Where the hell were you?

San Diego, March 29, 2012
San Diego, March 29, 2012

Well, as if you can really teach an old dog new fancy tricks in a matter of weeks. Just call me old yeller with a limp. Ruff Ruff. Ten months have flown by and I suppose it’s not surprising as my children started school right after I posted the last few entries and my new home became our SUV where all Starbuck’s pumpkin bread goes to die. Preschool for two kids isn’t really a big deal when you are a stay at home Mom. It’s that public & private preschool, speech, behavioral & occupational therapy for two developmentally delayed kids in Los Angeles is a fucking nightmare. Especially if you are a lightly paranoid and a painfully self aware parent with self esteem issues like old yeller with a limp. Our two kids started out toddlerhood speech delayed and with sensory and behavioral issues. Ali liked running in circles and climbing up and down stairs over and over.  She called me “daudy” for a whole year before she could pronounce the “M” sound. In hindsight, it was really cute but if you rewind to almost 3 years ago as she was running across the playground yelling “daudy daudy daudy to embrace a self conscious Mom who saw that other classmates muttered phrases it was painfully obvious that I needed to do something. I came to find out she had apraxia, something that stroke victims get. Now, after thousands of dollars in therapy and suing the school district for more therapy hours (a yearly tradition at our home sort of like me getting drunk and forcing everyone to watch the Oscars-my husband hopes it doesn’t happen but it’s inevitable), she just sounds like a ESL student who is only mildly hyper and that’s big progress in our home.

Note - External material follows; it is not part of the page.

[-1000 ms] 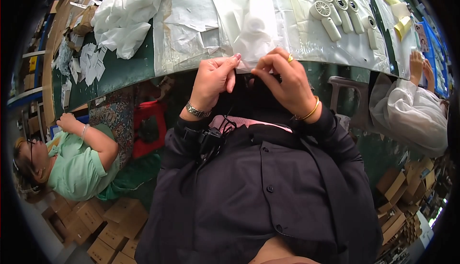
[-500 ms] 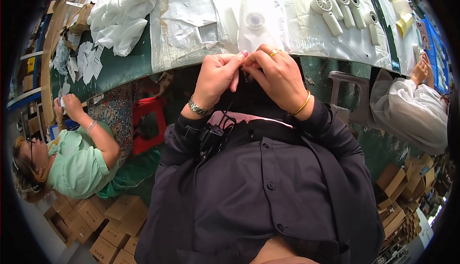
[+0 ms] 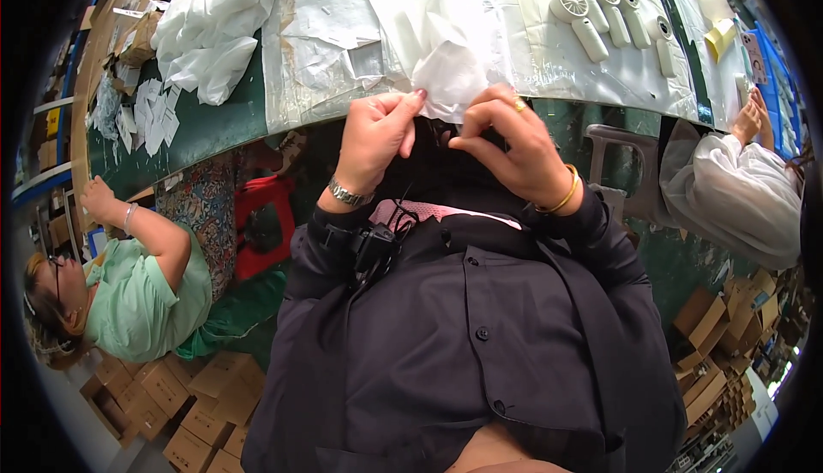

Our boy Jack seems to be on the same trajectory except he maybe mildly autistic. That was news I received around January of this past year and while he is currently receiving Applied Behavioral Analysis and is now saying a few phrases and has progressed remarkably, I was very freaked out and worried this all would be way  over my head. Many times I thought would he get worse? (Answer: No) Would he ever speak? (Answer: Yes) Would he ever be loved by someone as a grown up if he displayed weird behaviors? (Answer: Bitch please, you’re married aren’t you?) Could we handle more therapy sessions, school district battles, driving more (Answer: well sort of, I melt down every few weeks) Months ago, these worries consumed me and my emotional state was in the fetal postion for awhile until I came to find out that my son had a female admirer in class who was leading him around by the hand and purposefully sitting next to him at rugtime. And one day, as Ali and I left him at his preschool class, without prompting,  Jack said “Bye Momma, Bye Dadi ( Ali’s name)” and ran to hug his sister goodbye.

The kids are alright and but the Mom’s neurotic

At our weekly Sales Meetings, my old boss liked telling stories about himself to better explain where he was coming from. Sometimes he would begin by saying something like  “I came from  a broken home, so I had to become the man of the house early on” And in a round about way continued  with you over privileged insolent salespeople need to be more responsible or something like that, I don’t know, they were long meetings. Anyway, the phrase “I came from a broken home” was a scarlet letter I refused to identify with at that moment but curiously never forgot. I never thought my home was broken. I subconsciously thought that my father’s absence would be compensated and his role would be absorbed through our tight knit relationship with my mother’s family. And as I bounced and staggered through my adolescence and all of my 20’s, I accepted much later that I too came from a broken home. It doesn’t feel as tragic as it sounds. But it did shape me and it did rear its ugly head the harder I tried to suppress that anything was “wrong” in my life. Indeed, my sister and I did have to grow up quicker because of some severe moments but in context to what children grow up with these days even if their parents marriage is intact, I’m not sure its any worse.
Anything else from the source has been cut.